AIM OF THE TASK
The answer must consist of every line below containing "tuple".

[DATASET RECORDS]

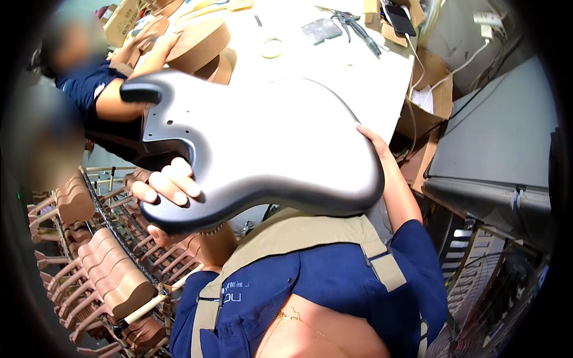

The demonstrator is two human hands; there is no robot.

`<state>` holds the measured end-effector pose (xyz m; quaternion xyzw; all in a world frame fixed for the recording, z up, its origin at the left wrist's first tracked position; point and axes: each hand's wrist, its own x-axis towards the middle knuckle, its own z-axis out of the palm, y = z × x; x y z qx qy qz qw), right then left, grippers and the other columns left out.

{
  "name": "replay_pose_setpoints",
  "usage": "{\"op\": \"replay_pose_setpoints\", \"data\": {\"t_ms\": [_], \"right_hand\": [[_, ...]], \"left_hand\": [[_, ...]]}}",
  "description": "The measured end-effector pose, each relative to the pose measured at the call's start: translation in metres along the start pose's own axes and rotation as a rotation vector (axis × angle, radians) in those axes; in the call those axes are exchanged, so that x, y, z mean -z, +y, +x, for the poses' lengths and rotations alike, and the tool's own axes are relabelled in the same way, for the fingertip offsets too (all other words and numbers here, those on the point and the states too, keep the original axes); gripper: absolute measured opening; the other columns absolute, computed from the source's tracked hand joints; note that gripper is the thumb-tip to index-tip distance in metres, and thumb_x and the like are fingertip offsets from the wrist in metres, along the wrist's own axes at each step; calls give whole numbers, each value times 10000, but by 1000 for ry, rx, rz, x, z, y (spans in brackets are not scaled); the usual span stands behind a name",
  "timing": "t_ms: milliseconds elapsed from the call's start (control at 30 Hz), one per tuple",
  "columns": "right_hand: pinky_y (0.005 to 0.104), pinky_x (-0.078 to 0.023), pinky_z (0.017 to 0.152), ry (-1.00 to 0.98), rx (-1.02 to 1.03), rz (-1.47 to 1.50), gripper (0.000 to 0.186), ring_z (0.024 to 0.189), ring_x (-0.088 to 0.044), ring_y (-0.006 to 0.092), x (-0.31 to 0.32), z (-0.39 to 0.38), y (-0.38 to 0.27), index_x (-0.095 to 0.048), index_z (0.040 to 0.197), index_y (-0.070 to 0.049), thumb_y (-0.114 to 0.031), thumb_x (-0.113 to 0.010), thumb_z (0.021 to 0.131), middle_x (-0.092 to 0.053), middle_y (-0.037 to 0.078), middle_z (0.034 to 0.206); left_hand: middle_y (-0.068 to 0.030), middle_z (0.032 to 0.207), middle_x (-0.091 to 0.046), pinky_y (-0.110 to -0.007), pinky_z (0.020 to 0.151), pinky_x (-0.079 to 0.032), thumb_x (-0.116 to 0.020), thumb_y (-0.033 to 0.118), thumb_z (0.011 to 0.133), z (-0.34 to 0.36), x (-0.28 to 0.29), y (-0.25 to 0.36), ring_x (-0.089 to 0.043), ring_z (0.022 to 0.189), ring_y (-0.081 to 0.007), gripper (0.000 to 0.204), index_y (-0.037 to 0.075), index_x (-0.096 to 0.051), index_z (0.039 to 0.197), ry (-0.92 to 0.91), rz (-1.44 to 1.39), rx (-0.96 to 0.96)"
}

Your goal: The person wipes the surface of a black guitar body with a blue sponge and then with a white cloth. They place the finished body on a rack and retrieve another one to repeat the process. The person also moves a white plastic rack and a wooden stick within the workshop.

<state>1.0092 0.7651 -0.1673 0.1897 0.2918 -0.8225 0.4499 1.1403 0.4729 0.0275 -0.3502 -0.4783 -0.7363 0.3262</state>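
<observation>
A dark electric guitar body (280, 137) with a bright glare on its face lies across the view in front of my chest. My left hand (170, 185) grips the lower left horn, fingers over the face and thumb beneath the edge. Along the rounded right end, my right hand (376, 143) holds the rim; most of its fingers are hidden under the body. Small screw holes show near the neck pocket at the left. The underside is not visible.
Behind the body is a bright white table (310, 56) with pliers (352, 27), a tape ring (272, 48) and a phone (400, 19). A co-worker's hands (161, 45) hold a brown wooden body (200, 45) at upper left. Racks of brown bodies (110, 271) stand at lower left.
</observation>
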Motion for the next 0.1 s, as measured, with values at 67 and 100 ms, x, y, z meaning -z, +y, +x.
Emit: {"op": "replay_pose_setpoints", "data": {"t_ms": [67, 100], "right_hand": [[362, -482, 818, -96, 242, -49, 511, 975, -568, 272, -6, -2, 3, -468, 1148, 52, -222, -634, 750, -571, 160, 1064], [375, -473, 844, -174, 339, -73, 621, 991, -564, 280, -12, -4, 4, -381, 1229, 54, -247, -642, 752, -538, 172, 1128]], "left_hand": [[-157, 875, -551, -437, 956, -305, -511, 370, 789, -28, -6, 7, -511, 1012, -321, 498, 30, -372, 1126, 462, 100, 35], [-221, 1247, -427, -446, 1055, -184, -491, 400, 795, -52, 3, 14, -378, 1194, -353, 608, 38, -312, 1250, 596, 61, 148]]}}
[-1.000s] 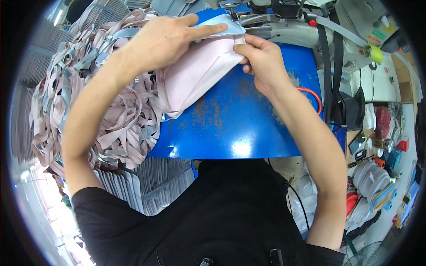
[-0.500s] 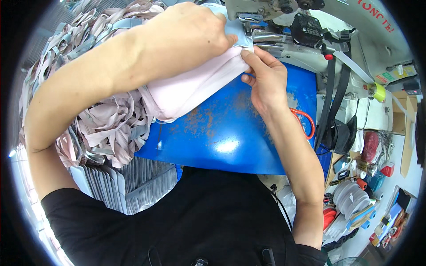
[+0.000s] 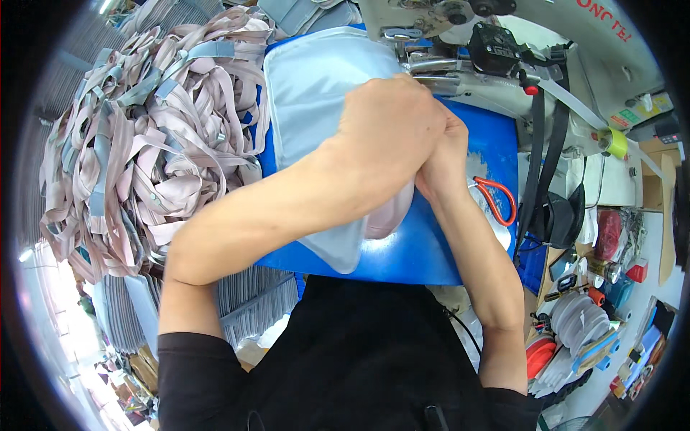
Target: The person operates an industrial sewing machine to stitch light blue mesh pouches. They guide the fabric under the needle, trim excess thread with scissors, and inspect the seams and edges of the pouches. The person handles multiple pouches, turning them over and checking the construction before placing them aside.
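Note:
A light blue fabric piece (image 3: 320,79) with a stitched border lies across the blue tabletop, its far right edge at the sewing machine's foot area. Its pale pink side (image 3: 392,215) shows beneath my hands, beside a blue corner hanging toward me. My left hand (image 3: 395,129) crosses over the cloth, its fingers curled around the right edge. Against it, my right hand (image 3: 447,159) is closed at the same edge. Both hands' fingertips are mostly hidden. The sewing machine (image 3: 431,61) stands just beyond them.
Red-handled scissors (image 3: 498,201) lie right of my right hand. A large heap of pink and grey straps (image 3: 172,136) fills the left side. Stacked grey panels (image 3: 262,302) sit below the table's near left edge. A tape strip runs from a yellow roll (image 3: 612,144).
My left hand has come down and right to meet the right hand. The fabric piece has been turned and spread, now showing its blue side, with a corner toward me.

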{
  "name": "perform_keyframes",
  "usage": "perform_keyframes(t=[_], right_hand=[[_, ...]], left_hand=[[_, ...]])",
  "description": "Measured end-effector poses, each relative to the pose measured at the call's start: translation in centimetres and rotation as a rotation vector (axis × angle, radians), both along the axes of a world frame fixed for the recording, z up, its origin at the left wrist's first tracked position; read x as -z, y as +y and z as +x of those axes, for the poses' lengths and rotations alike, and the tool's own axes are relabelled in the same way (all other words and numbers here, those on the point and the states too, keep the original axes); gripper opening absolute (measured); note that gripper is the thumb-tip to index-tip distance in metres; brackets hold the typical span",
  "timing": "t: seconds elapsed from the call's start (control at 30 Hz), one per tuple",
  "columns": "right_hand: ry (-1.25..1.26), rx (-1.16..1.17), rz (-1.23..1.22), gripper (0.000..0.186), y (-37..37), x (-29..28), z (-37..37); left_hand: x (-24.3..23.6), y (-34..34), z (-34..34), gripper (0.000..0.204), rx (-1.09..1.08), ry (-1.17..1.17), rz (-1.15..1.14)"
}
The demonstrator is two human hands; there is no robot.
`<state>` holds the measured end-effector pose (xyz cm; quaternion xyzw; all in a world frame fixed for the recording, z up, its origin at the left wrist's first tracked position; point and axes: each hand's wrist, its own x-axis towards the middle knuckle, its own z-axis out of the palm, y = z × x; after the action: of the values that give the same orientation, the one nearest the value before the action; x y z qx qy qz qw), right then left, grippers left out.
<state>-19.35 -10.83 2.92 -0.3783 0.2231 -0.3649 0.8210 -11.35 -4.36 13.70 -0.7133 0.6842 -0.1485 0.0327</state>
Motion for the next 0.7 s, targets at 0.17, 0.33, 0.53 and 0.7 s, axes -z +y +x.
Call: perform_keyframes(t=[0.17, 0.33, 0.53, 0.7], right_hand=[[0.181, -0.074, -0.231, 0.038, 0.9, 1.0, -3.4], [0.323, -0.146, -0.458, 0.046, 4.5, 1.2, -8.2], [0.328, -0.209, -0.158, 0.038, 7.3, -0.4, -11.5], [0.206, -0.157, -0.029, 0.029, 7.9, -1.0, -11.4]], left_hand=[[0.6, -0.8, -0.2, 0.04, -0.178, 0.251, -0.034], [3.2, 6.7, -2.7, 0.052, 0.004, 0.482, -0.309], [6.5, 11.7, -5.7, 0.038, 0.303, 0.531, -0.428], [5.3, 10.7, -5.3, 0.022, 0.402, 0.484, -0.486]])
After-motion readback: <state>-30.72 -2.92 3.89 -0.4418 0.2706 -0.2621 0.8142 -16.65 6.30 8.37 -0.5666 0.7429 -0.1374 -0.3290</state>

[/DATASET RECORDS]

RESULT OF THIS TASK
  "timing": "t_ms: milliseconds elapsed from the call's start (control at 30 Hz), one per tuple",
  "timing": "t: seconds elapsed from the call's start (control at 30 Hz), one per tuple",

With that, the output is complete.